We showed that the previously-developed TSE/AFM method is applicable to the widely-used IC-mode force curve measurement. There was no significant difference between the averaged liposome stiffness values obtained by IC-mode force curve measurement and QI-mode. Furthermore, the TSE/AFM method was valid in the widely-used IC-mode force curve measurements and could improve the precision of the obtained values. It was also found that it is vital to obtain force-deformation curves immediately after imaging a liposome for the precise stiffness measurement of liposomes.
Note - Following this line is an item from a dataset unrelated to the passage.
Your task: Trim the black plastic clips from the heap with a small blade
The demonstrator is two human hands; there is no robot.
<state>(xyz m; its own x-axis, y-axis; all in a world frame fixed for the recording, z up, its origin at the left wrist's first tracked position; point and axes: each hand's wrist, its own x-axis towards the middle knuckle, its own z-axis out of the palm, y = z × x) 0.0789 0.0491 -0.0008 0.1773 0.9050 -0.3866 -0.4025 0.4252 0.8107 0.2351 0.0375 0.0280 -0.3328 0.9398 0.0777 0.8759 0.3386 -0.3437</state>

Because of the increasing impact of nanoparticle stiffness upon nanoparticle-based drug delivery systems,19) these findings will promote the usage of the AFM stiffness measurement method for the development and quality control of lipid nanoparticle-based drug delivery systems.
This work was supported in part by the Research on Regulatory Harmonization and Evaluation of Pharmaceuticals, Medical Devices, Regenerative and Cellular Therapy Products, Gene Therapy Products, and Cosmetics from the Japan Agency for Medical Research and Development, AMED (No. 19mk0101082j0103).
The authors declare no conflict of interest.